DCD Centro de Formación en Móstoles apuesta por las energías renovables.

 

DCD SL en su afán de renovarse está realizando unas mejoras en sus instalaciones tales como: reformar el aula principal dotándola de las nuevas tecnologías, totalmente informatizada y climatizada, una zona de soldadura con nuevas cabinas de trabajo y equipos de soldaduras. También se están habilitando los talleres de instalaciones térmicas y frigoríficas a los últimos avances tecnológicos.

Entre estas reformas que se están efectuando está la incorporación de una caldera de biomasa que se encargará de calefactar las aulas del centro. Dicha caldera sustituirá a una caldera de gasoil.

La caldera de biomasa es aquella que utiliza como combustible los restos orgánicos provenientes de fuentes renovables. Estos restos que se usan pueden ser huesos de aceituna, cascaras de nuez o almendra, los desechos de podas y talas o restos de la industria de la madera.

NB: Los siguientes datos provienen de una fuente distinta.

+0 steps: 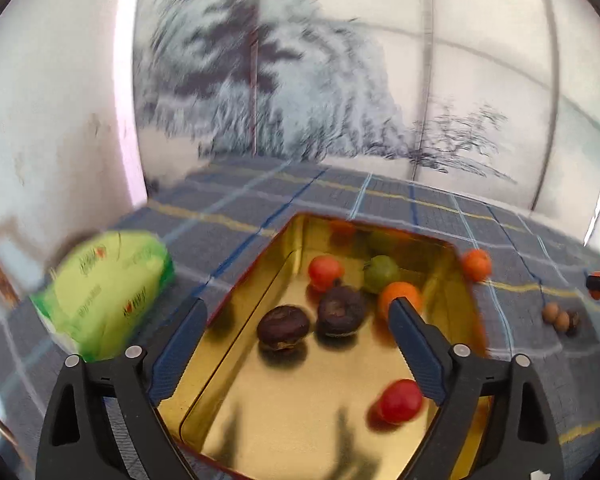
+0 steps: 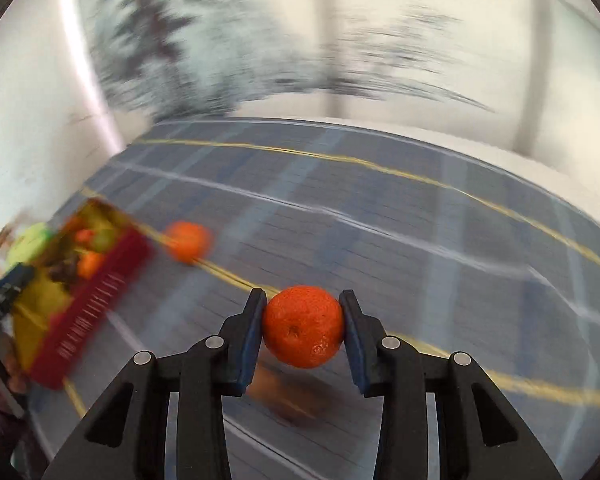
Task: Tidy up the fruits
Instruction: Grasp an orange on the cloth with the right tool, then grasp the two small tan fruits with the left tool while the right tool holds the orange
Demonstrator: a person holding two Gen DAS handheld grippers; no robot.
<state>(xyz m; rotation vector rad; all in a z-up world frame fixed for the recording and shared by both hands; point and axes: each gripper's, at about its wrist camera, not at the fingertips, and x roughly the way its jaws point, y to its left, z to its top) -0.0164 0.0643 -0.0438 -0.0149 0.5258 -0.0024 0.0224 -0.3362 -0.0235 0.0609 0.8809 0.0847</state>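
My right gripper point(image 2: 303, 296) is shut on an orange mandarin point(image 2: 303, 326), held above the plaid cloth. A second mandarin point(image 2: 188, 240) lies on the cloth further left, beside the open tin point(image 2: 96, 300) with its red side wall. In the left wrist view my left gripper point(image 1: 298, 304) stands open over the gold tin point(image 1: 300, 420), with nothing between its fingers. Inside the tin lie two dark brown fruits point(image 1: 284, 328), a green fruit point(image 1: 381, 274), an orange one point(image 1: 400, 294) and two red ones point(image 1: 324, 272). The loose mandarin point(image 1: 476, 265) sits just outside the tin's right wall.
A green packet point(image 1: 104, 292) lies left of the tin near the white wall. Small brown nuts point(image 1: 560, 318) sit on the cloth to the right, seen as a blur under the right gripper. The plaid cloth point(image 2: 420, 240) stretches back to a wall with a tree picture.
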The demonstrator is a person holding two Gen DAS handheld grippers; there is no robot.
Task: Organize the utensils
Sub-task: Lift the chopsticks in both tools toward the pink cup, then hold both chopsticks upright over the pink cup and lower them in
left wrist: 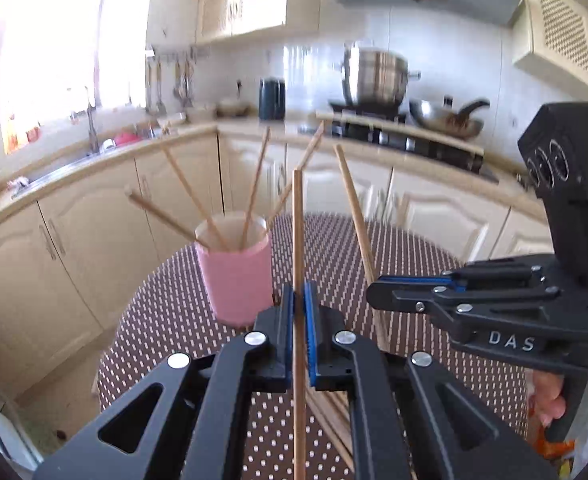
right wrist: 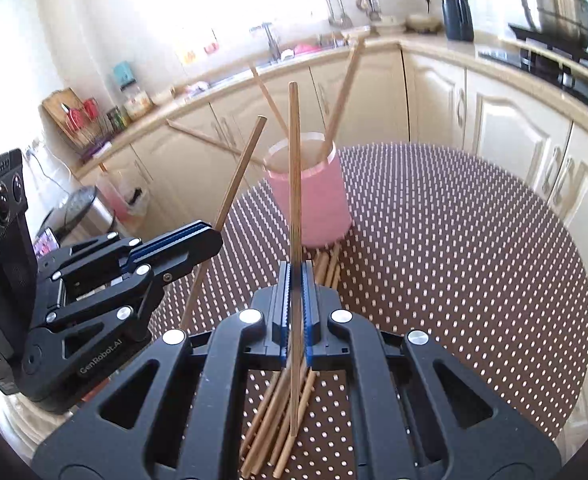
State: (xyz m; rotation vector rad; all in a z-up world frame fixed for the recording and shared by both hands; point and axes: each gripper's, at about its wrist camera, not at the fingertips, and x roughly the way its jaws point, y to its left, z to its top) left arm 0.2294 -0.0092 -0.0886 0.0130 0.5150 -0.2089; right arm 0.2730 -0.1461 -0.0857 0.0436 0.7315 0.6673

Incluso nuestros restos en los parques de nuestras ciudades pueden ser aprovechados como biomasa.

En la actualidad está triunfando el uso del “pellet”. Éstos se obtienen de la compresión de los residuos orgánicos, básicamente de serrines y astillas, son productos manufacturados, dependemos de un suministrador.

Para elaborar los “pellets” no se usa ningún aditivo, ya que se utiliza la propia lignina como aglomerante. El resultado final es un producto de alta densidad y con un gran poder calorífico, se parece mucho a una boquilla de un cigarrillo.

Al quemar los pellets producimos energía térmica, utilizada por ejemplo para calefacción y agua caliente sanitaria. En la combustión se libera, entre otros gases, CO2   que ha sido captado previamente de la atmósfera por la biomasa, es por ello que la emisión de CO2 a la atmosfera tiene un balance neutro.

Los pellets se suelen suministrar en saco de 15 kg y el precio del kilo de pellet suele rondar entre 0,20 y 0,35 céntimos de euro, dependiendo de la cantidad y del suministrador. Utilizar los sacos de pellets es la forma más cómoda para usuarios con pequeño consumo, ya que estos sacos son muy manejables, y cualquier persona puede vaciarlos dentro de la caldera.

En cuanto al asunto económico la inversión inicial a realizar puede llegar al doble que la instalación de una caldera de gasoil.

Esto nos puede retraer a la hora de decidirnos por una u otra, pero tenemos que tener en cuenta también en la actualidad la diferencia existente en el coste del combustible. Según algunos estudios aproximadamente en un año gastaríamos el doble en gasoil, por lo que en 5 años habríamos amortizado la inversión inicial de la instalación de la caldera de pellets y empezaríamos a ahorrar dinero. “Pero” para que esto ocurra no deberá aumentar el precio de este combustible para igualarlo con el gasoil tal y como pasó hace unos años con el gas natural que estaba más económico que el gasoil y en la actualidad están muy similar.